Almost the only way to test a new video card and evaluate its real performance in these conditions is to use high resolutions and maximum levels of anisotropic filtering and antialiasing in old games for DirectX9.
While the situation with anisotropic filtering in G80 is clear (G80 offers the best quality of anisotropic filtering among present-day GPUs, its silicon implementation is so good that you can safely force AF 16x in the driver and forget about blurred textures, noises, and other artifacts of low-quality filtering without losing much performance), the new type of antialiasing definitely needs to be analyzed.
That's what we are going to do in this article.
But first we review another production-line video card based on GeForce 8800 GTX presented by Foxconn.
Remember that all GeForce 8800 GTX/GTS cards are manufactured in Flextronics and Foxconn plants. Their quality is controlled by NVIDIA. Then the company just sells them to its partners. None of NVIDIA's partners manufactures these cards on its own! Just drill it like an axiom. When you buy the 8800GTX/GTS card, different vendors mean just different bundles and boxes. That's it!
This time we can also see that it's just a reference card.
We should also mention the PCB length - 270 mm, which may pose some problems, as the card has grown by 5 cm versus previous top solutions.
The photos also show well that the GTX PCB requires TWO 6-pin PCI-E cables from a PSU.
The card has TV-Out with a unique jack. You will need a special adapter (usually shipped with a card) to output video to a TV-set via S-Video or RCA. You can read about TV Out here.
We can see that the card is equipped with a couple of DVI jacks. They are Dual link DVI, to get 1600x1200 or higher resolutions via the digital channel. Analog monitors with d-Sub (VGA) interface are connected with special DVI-to-d-Sub adapters. Maximum resolutions and frequencies:
We should mention clock rates of the cores. Almost all previously reviewed GT/GTX cards could set all core frequencies at 27 MHz steps, geometry unit operating at the frequency higher by 40 MHz. We wrote about it in detail before. But the 27 MHz step has been removed from G71. The 7900 series allows to change all three frequencies arbitrary at up to 1-2 MHz steps. The difference in frequencies between the geometry unit and other units in 7900 GTX cards has grown to 50 MHz. The 7900 GT cards demonstrate the 20 MHz difference, there is no 27 MHz steps either.
So we can see that two operating frequencies available in the G80 core (575 MHz and 1350 MHz) differ greatly. Overclocking attempts demonstrated that increased ROPs frequency caused proportional frequency growth of the shader part.
And now what concerns peculiarities of this video card. We have already mentioned above that all such products are manufactured by a couple of plants and are completely identical. Foxconn preserved the reference cooler, we already described it before several times. So we are not going to publish the description over and over again.

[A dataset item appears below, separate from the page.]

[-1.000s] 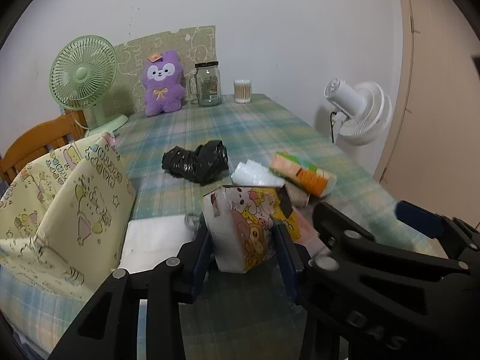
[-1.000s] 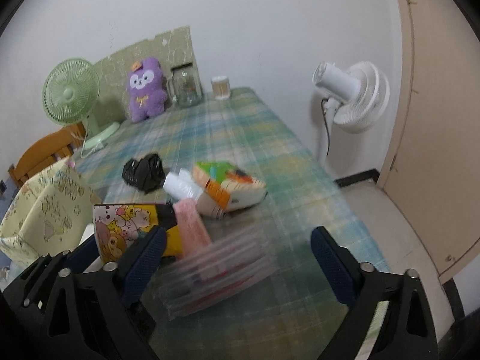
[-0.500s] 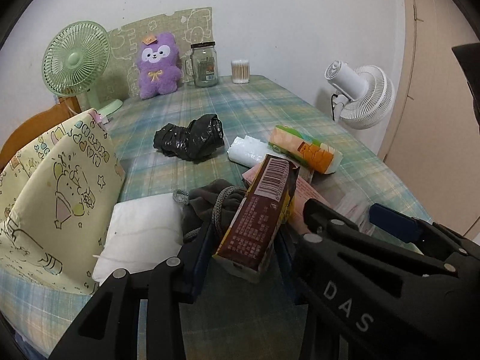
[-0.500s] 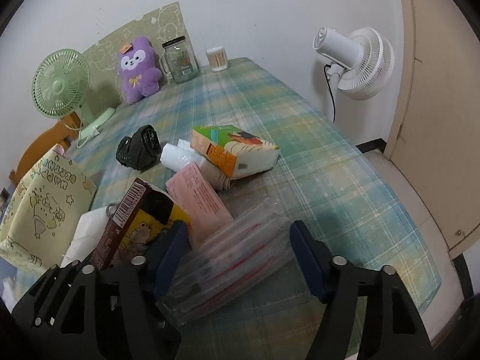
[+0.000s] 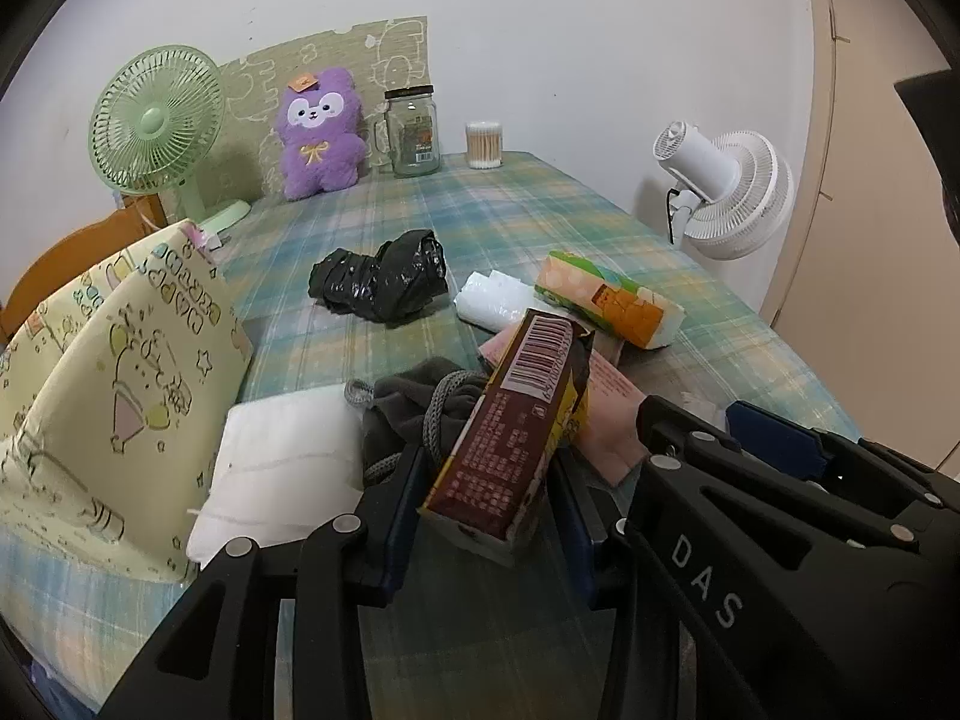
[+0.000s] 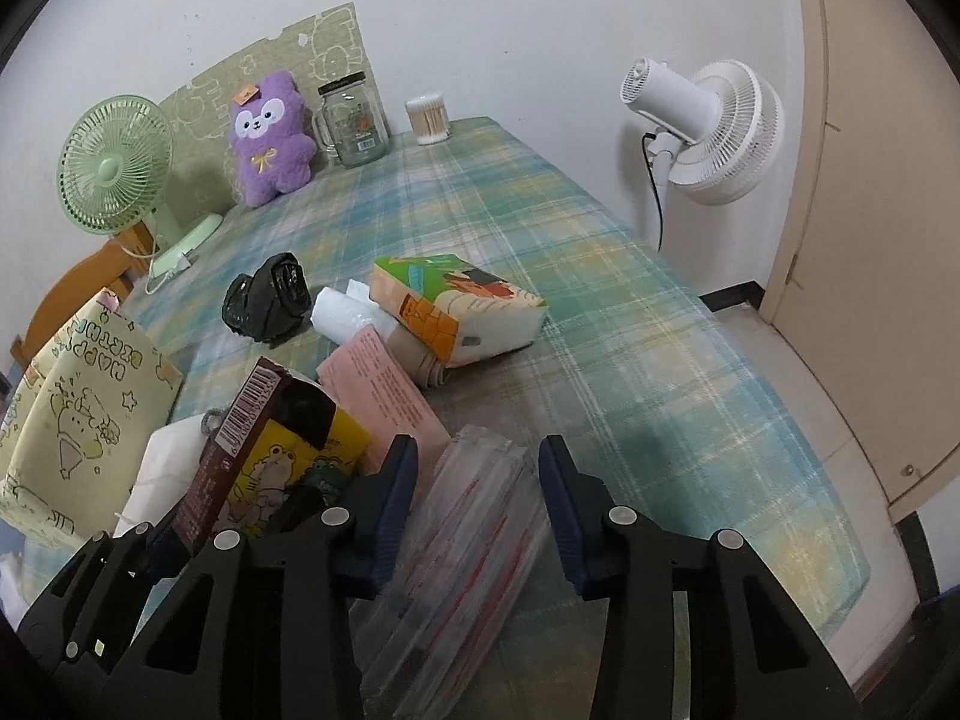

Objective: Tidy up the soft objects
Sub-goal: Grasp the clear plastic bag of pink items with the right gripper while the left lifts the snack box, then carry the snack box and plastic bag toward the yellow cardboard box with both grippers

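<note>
My left gripper is shut on a brown and yellow cartoon tissue pack, tilted and lifted above the table; the pack also shows in the right wrist view. My right gripper has its jaws around a clear stack of zip bags but not closed on it. A grey drawstring pouch, a white folded cloth, a pink pack, an orange-green tissue pack, a white roll and a black bag lie on the plaid table.
A yellow gift bag stands at the left. A purple plush, glass jar, cotton-swab tub and green fan stand at the far edge. A white fan stands beside the table's right edge.
My left gripper has lifted and tipped the cartoon tissue pack, uncovering the grey pouch. My right gripper has narrowed and moved down around the zip bags.
</note>
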### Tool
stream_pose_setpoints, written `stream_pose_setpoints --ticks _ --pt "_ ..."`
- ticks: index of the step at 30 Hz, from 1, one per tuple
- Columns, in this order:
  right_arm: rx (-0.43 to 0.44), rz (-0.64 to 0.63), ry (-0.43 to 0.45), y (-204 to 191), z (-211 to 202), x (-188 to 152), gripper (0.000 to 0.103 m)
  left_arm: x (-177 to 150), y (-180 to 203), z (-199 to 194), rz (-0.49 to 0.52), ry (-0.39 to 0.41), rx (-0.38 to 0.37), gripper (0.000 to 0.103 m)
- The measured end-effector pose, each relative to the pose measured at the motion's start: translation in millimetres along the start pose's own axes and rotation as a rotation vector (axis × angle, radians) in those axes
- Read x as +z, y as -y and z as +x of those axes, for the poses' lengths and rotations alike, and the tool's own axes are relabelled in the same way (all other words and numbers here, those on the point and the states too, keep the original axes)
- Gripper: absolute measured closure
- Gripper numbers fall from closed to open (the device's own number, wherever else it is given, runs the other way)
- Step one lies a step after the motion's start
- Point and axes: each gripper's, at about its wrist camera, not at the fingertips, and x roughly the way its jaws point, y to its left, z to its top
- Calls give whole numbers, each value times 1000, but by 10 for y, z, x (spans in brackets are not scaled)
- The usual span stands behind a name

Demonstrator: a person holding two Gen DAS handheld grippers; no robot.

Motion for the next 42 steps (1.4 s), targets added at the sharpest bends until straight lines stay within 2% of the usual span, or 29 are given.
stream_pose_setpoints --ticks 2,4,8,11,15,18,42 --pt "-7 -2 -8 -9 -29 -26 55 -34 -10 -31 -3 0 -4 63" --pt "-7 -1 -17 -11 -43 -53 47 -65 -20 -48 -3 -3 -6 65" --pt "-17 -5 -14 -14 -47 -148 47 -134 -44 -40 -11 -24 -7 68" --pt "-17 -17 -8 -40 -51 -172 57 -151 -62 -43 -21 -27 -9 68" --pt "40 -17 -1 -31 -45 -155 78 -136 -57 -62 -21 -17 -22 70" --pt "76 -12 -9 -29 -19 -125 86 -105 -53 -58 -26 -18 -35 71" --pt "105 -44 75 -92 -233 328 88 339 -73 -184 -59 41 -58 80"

But Foxconn still decided to decorate the cooling system. As the housing of the cooler is transparent, engineers installed LEDs under it.
It's actually crude workmanship, unnecessary wires are secured with scotch tape.

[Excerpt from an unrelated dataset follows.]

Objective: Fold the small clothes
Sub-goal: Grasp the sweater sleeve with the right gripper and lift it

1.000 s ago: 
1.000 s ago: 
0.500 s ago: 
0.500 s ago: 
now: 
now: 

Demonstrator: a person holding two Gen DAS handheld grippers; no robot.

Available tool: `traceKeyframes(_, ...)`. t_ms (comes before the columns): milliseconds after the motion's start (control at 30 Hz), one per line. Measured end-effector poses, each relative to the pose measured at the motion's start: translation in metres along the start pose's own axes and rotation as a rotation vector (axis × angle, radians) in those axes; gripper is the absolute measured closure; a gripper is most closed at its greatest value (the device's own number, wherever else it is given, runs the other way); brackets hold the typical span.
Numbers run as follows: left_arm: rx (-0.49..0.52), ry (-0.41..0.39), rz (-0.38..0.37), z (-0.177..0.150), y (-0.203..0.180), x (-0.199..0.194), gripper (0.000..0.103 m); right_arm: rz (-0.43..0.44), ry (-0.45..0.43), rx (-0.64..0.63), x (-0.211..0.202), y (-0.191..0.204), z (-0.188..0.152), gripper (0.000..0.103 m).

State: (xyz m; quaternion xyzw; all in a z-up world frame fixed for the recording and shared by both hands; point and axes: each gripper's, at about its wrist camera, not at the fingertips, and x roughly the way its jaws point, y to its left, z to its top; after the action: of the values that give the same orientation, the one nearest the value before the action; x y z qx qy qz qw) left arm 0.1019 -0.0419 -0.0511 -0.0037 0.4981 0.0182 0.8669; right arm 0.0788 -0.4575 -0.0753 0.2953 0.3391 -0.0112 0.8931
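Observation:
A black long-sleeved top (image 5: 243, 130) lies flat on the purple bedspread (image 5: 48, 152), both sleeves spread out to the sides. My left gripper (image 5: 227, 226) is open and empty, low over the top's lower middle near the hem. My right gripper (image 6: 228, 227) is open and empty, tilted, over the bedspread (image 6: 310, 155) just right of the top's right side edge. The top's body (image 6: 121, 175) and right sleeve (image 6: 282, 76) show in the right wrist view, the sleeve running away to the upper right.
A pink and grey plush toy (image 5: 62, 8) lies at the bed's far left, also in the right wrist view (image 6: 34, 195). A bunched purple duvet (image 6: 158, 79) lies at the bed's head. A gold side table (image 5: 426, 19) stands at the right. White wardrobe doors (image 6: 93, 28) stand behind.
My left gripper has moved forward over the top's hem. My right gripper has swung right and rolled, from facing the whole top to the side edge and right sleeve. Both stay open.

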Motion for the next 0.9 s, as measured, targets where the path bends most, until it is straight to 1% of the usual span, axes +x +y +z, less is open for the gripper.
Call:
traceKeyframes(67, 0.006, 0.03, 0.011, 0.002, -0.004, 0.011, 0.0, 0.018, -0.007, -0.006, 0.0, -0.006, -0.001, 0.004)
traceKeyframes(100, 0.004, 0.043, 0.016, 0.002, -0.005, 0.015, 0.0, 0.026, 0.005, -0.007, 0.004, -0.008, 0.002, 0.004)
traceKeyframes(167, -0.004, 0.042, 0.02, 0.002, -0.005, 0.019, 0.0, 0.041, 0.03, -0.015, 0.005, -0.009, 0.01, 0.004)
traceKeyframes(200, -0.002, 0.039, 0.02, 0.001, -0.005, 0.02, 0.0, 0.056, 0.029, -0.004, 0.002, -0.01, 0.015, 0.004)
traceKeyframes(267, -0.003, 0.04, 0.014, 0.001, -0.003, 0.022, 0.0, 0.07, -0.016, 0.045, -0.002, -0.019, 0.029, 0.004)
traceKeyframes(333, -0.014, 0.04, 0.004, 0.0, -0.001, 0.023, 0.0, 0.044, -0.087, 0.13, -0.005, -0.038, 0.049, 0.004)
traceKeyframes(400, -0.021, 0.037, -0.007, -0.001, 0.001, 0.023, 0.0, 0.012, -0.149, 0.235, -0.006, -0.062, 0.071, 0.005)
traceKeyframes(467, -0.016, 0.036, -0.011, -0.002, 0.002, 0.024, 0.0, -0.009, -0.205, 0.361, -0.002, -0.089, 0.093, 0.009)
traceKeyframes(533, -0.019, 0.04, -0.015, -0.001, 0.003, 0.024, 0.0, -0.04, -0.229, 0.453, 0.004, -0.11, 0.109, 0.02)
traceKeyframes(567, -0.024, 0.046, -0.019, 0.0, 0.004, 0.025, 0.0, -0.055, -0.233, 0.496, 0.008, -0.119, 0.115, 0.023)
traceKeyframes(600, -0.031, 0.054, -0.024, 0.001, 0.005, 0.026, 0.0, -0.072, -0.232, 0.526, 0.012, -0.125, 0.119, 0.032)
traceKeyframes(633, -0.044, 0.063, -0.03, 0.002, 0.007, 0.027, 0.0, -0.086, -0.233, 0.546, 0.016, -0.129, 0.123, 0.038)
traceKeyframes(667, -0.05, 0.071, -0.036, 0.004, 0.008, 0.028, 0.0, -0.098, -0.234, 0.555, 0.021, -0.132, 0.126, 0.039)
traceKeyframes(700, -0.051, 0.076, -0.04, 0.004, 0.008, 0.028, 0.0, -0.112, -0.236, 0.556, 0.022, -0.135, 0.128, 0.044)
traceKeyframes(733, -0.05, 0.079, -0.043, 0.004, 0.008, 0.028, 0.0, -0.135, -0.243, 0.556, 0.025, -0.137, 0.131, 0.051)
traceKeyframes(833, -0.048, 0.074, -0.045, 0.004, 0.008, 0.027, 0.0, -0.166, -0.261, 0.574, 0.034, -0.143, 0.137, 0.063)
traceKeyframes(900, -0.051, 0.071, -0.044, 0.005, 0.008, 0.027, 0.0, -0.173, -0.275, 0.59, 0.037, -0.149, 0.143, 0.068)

Nevertheless, this card looks great inside a PC case, because the LEDs are not on the bottom (where they are usually arranged near fan blades), but around the edges. So they are visible - this solution may please modders.
Remember that graphics output is now up to a separate chip - NVIO. It's a special chip that incorporates RAMDAC and TDMS. That is the units responsible for outputting graphics to monitors or TV were removed from the G80 and implemented as a separate chip. It's a reasonable solution, because RAMDAC won't be affected by interferences from the shader unit operating at a very high frequency. The same chip is also used for HDCP support.
OK, we've examined the card - there are no differences from the reference design, except for the bundle and the illuminated cooler. Now let's get down to antialiasing.
But first we get back to the past and remember the beginning of antialiasing in 3D cards.
The idea of smoothing triangle borders in real time has been heating imagination of engineers from the earliest times — the legendary 3dfx Voodoo Graphics attempted to use antialiasing by drawing semitransparent lines along triangle borders. It looked horrible, and engineers had to give up this idea.
The next attempt was made by 3dfx in its VSA-100 chip, which was used in Voodoo 4 and Voodoo 5 video cards. Having given up the crazy idea to draw lines along triangle borders, 3dfx engineers fell back on a standard idea of averaging rendered frames. But they added a number of their "know-hows". Approximately at the same time a similar idea was used by 3dfx competitors — NVIDIA and ATI. But they implemented it "head-on", without giving it much thought.
The idea was quite simple: frames are rendered to resolutions, which are 2, 4, 8, etc times as large as the resolution of your monitor. Prior to displaying a rendered frame, it's scaled down. Values of pixels that are squeezed into the same pixel on the screen are averaged. That's how pixels are antialiased — not only at triangle borders, but across the entire scene. This algorithm is now called supersampling (SSAA). "2x", "4x", "6x", and "8x" that symbolize antialiasing come from that source — it's a multiplier that used to show how many times the frame resolution is greater than the screen resolution.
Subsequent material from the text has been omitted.